Letter of the First Lord of the Treasury and the Chancellor of the Exchequer authorising the suspension of the Bank Charter Act, 1844.

To the Governor and Deputy-Governor of the Bank of England.

Downing Street,

May 11th, 1866.

GENTLEMEN,

We have the honour to acknowledge the receipt of your letter of this day to the Chancellor of the Exchequer, in which you state the course of action at the Bank of England, under the circumstances of sudden anxiety which have arisen since the stoppage of Messrs. Overend, Gurney, and Co., Limited, yesterday.

We learn with regret that the Bank reserve, which stood so recently as last night at a sum of about five millions and three quarters, has been reduced in a single day by the liberal answer of the Bank to the demands of commerce during the hours of business, and by its great anxiety to divert disaster, to little more than half that amount, or a sum (actual for London and estimated for the branches) not greatly exceeding three millions.

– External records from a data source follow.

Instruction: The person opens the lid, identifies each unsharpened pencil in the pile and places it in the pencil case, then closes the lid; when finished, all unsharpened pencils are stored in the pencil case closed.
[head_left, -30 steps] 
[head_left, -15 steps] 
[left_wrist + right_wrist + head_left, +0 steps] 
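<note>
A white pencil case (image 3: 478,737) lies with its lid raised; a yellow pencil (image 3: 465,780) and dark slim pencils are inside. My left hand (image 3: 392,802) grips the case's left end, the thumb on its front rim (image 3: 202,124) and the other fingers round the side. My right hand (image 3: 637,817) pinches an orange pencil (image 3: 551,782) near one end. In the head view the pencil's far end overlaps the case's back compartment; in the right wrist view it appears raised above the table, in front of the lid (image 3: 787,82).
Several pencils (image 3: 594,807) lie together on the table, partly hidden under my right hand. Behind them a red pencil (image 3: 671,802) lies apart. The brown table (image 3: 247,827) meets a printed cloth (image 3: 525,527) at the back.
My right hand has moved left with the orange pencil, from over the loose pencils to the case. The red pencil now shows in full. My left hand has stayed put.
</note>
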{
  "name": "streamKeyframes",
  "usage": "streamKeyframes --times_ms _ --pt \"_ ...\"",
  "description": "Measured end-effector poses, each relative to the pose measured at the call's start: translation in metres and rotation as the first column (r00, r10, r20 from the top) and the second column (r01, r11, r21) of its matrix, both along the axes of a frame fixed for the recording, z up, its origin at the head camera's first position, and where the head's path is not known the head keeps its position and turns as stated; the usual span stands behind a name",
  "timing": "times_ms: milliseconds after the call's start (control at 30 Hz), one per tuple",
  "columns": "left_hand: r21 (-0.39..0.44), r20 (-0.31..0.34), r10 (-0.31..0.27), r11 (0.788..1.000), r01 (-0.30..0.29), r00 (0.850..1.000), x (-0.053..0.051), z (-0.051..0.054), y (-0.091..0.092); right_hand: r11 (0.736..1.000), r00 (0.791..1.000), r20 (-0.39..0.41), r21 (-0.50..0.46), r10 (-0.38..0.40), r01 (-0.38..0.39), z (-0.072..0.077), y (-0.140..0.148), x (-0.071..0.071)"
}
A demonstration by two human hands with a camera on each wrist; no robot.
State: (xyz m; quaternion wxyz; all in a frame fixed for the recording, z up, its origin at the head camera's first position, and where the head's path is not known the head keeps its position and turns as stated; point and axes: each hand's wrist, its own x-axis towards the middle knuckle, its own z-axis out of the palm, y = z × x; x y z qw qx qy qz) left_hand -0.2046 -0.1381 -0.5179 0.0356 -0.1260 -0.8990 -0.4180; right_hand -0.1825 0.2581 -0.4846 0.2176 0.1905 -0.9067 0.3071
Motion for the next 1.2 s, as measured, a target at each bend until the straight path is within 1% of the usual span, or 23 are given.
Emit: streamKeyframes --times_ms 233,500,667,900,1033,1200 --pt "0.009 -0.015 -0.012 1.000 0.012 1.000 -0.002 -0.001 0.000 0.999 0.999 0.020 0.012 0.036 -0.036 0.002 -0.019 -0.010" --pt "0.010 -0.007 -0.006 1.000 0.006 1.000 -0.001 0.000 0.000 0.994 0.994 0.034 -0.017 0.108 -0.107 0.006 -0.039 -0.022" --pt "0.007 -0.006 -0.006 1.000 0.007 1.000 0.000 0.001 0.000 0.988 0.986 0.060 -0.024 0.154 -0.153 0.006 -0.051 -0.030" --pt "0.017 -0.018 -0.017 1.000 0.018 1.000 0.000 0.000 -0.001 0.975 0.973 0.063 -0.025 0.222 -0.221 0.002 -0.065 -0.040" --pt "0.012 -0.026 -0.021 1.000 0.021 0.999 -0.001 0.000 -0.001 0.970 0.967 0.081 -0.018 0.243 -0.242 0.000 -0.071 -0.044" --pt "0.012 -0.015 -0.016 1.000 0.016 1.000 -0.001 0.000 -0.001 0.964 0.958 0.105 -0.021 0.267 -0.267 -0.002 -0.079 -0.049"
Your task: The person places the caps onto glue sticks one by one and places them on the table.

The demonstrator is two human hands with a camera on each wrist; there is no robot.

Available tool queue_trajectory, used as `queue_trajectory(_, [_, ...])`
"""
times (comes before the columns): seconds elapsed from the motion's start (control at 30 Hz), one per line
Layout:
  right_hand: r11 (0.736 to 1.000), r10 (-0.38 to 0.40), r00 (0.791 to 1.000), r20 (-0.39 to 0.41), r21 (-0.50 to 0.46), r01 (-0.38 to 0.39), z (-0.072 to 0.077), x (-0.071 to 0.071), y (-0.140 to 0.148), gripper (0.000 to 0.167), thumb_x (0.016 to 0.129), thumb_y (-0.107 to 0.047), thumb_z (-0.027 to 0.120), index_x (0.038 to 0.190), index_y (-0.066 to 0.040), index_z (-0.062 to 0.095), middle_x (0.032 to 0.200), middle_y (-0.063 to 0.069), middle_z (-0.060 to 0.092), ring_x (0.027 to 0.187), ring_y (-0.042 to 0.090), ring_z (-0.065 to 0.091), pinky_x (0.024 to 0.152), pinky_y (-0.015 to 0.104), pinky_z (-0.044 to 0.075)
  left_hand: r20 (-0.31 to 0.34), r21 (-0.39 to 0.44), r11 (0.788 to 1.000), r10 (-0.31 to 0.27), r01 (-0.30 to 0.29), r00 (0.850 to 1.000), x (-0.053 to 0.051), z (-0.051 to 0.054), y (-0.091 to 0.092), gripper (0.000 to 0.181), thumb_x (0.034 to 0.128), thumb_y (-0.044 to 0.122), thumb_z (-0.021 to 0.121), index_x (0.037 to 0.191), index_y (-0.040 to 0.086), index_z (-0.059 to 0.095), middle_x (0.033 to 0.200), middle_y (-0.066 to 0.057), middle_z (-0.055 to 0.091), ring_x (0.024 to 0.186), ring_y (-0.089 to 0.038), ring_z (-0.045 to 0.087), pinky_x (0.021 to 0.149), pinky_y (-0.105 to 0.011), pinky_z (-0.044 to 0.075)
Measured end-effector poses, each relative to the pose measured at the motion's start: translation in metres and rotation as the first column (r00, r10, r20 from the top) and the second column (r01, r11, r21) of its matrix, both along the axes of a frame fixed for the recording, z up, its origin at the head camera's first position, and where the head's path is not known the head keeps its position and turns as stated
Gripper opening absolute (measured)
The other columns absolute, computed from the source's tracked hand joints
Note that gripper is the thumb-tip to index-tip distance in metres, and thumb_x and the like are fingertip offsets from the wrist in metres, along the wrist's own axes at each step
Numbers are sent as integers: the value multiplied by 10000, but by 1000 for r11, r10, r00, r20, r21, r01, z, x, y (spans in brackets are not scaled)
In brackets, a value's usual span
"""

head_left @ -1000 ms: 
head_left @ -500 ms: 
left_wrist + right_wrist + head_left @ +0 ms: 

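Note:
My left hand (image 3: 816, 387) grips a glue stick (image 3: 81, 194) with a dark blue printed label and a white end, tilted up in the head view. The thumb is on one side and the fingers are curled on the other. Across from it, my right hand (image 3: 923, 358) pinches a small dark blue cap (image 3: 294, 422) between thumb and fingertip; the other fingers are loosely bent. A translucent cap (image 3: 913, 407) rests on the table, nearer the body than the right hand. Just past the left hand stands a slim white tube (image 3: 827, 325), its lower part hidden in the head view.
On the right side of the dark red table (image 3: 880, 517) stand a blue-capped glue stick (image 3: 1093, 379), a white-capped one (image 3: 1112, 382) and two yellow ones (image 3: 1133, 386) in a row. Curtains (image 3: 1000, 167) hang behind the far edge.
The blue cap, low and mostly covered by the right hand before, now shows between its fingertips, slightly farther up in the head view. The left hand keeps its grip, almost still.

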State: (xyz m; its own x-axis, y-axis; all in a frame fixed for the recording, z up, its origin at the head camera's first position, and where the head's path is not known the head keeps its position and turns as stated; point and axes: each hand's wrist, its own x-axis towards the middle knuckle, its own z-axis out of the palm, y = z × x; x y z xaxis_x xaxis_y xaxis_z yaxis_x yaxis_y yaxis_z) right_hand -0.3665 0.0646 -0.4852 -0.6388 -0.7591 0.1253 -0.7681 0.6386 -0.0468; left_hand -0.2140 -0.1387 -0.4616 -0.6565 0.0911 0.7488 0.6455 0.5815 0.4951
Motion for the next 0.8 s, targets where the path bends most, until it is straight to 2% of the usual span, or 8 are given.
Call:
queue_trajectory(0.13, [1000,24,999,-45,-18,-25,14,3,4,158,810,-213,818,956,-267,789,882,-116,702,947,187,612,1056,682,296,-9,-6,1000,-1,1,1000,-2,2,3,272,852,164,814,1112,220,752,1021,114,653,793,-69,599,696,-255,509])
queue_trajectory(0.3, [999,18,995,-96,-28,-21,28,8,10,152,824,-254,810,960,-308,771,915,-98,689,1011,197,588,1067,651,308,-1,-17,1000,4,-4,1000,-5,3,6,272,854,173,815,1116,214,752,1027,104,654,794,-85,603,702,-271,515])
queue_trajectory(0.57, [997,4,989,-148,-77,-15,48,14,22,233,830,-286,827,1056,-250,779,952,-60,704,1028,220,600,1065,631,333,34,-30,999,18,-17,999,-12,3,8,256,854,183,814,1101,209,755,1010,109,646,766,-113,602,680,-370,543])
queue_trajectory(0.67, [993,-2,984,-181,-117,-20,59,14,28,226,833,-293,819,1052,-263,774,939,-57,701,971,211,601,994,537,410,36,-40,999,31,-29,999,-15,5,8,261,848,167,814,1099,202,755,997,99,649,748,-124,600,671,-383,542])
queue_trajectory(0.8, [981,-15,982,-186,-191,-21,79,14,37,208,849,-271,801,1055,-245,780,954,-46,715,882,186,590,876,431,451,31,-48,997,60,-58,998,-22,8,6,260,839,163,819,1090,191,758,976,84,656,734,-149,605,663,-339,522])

The accounts and representations which have reached Her Majesty's Government during the day, exhibit the state of things in the city as one of extraordinary distress and apprehension. Indeed, deputations composed of persons of the greatest weight and influence, and representing alike the private and joint-stock banks of London, have presented themselves in Downing Street, and have urged with unaminity, and with earnestness, the necessity of some intervention on the part of the State, to allay the anxiety which prevails, and which appears to have amounted, through great part of the day, to absolute panic.